From the analysis of the available studies we may draw the conclusion that
* annoyance reactions start by day at 50 dB(A) (L eq ; 16h; outside);
* the beginning of considerable annoyance by day has to be seen at equivalent levels (L eq ; 16h; outside) of 55 dB(A).
Change of the annoyance situation
Investigations of changes of the annoyance reactions - as it is required for assessing essential changes or a new construction, e.g. construction of a new runway or a new airport - are available only to an insignificant extent. Indications that in the event of the exposure being increased disproportionately more persons feel annoyed or highly annoyed are to be found in the publications on the airport Vancouver (Fidell et al., 2002). The investigations were carried out 1½ years before and little less than 2 years after a new runway was opened. In 3 areas of investigation the exposure changed by 1, 3 and 7 dB(A) after the opening. [Figure - 2] shows the changes of the annoyance reactions resulting from it.
[Figure - 3] shows the relation of exposure and annoyance before and after the change. The regression straight lines are plotted.
The results obtained at the airport Vancouver point to the fact that
* in the event of the exposure situations being changed the dose-effect relations (Miedema and Vos, 1998; Federal Interagency Committee on Noise, 1992)) known underestimate the annoyance reactions and the beginning of high annoyance is, in these cases, below a L eq of 55 dB(A) by day;
* as compared with the "actual situation" in the event of a change the same annoyance reaction (% HA) is to be detected with the exposure being considerably lower (In the exposed area of the actual situation of about Ldn = 60 dB(A) the difference is e.g. approx. 7 dB(A)).

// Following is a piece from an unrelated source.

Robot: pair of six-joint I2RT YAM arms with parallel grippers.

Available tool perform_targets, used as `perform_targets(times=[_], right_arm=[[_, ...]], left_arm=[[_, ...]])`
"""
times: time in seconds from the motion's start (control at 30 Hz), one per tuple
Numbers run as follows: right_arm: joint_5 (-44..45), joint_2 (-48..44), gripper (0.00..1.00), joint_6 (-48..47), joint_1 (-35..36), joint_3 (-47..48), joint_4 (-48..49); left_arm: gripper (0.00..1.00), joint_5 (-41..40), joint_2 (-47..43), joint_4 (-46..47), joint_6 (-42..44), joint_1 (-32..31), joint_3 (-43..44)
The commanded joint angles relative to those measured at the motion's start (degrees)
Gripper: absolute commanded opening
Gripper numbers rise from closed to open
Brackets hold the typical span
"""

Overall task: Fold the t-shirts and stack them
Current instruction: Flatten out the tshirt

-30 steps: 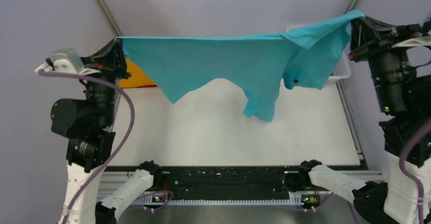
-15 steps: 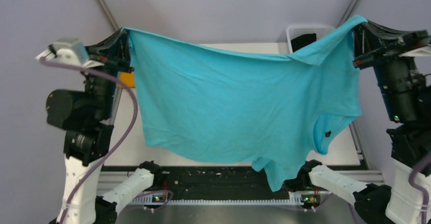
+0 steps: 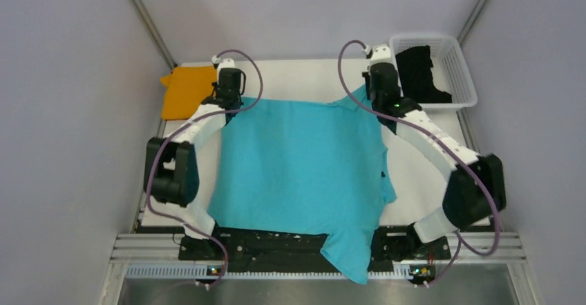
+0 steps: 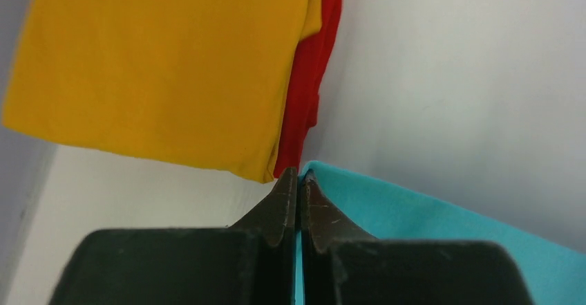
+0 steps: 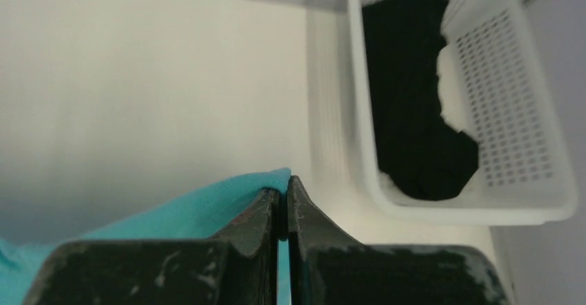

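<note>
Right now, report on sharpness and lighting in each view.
Top external: evenly lit, sharp, no glare on the turquoise shirt. Left wrist: the left gripper is dark and soft up close; the orange shirt beyond is mildly blurred. Right wrist: the right gripper is dark, the table pale and washed out.

I see robotics lab cell: plain grey walls (image 3: 62,111), aluminium frame posts (image 3: 144,16), white table (image 3: 297,77), black mounting rail (image 3: 276,243).

Plain turquoise-blue t-shirt (image 3: 304,160). Beyond its left corner is a plain orange t-shirt (image 3: 185,90) with a red t-shirt (image 4: 312,70) under it (only a strip shows). To its right, a black t-shirt (image 3: 418,73) in a white mesh basket (image 3: 461,70). Off-white surface (image 3: 297,77). The left claw (image 4: 298,180) and right claw (image 5: 283,191) are black.
</note>
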Motion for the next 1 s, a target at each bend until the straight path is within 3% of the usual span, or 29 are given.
perform_targets(times=[0.0,0.07,0.13,0.2,0.3,0.33,0.4,0.47,0.53,0.57,0.77,0.97], right_arm=[[-4.7,10.6,0.0,3.7,-1.4,1.0,10.1],[-5.2,16.6,0.01,3.4,-1.5,4.2,10.0],[-5.0,22.0,0.09,3.2,-1.8,8.0,8.6],[-5.0,27.9,0.25,3.8,-2.2,12.2,6.4],[-5.1,34.1,0.57,4.3,-2.8,19.9,1.4],[-4.4,35.7,0.63,6.1,-2.8,22.7,-1.0],[-2.9,37.7,0.71,7.9,-2.8,27.2,-5.7],[-2.2,37.5,0.88,9.5,-2.9,29.2,-9.3],[-3.3,35.4,0.91,11.6,-2.8,28.3,-12.3],[-4.7,33.8,0.98,12.6,-2.9,26.5,-13.0],[-24.1,23.5,0.99,18.7,-2.8,9.2,-12.2],[-32.9,21.4,0.99,21.2,-2.8,0.1,-7.6]], left_arm=[[0.05,3.7,9.4,0.8,-5.5,2.6,4.7],[0.21,4.6,13.1,0.5,-5.6,2.7,6.9],[0.29,4.9,15.6,0.5,-5.9,2.9,8.5],[0.37,5.0,17.3,-0.1,-6.4,3.2,9.9],[0.75,4.0,18.4,-1.8,-6.8,3.5,11.6],[0.86,4.0,18.2,-2.7,-7.0,3.5,12.3],[0.98,4.2,17.2,-4.2,-7.2,3.5,13.2],[0.99,4.8,15.5,-6.7,-7.6,3.5,14.3],[0.99,7.1,13.4,-9.3,-8.5,3.5,14.6],[0.99,9.2,11.8,-10.7,-9.0,3.5,14.5],[0.99,28.5,4.4,-8.6,-11.3,3.3,3.4],[0.99,33.1,1.9,-6.5,-13.3,3.2,-6.9]])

In Switzerland there was observed that the temporal development of aircraft noise exposure had clear effects on the housing quality. In the canton Zurich there is a distinct housing shortage; in 2002 the housing vacancy was clearly below half a per cent. However, the communes Opfikon and Ruemlang situated in the entrance area of the Zurich airport Kloten showed a housing vacancy by about 13 times higher in Opfikon and by further 5 times higher in Ruemlang than in the agglomeration area Zurich. Both communes were nearly identically exposed to aircraft noise in 2002. In the annual average the Ldn was 68 dB(A) and 67 dB(A)respectively in Ruemlang. The housing vacancy by 2.5 times higher in Opfikon as compared with Ruemlang may be explained by a clearly different development of noise exposure in the two communes. Whereas the aircraft noise exposure by day has declined by 7 dB(A) from 75.5 dB(A) to 68.5 dB(A) in Ruemlang since 1986 it was not possible to state such a comparative improvement of the housing quality in Opfikon in this period, as [Figure - 4] shows. Interpreting the housing vacancy as an indicator for housing quality this example shows that a temporal development of exposure which means an improvement of the noise situation in the long term is extremely significant for assessing the housing quality.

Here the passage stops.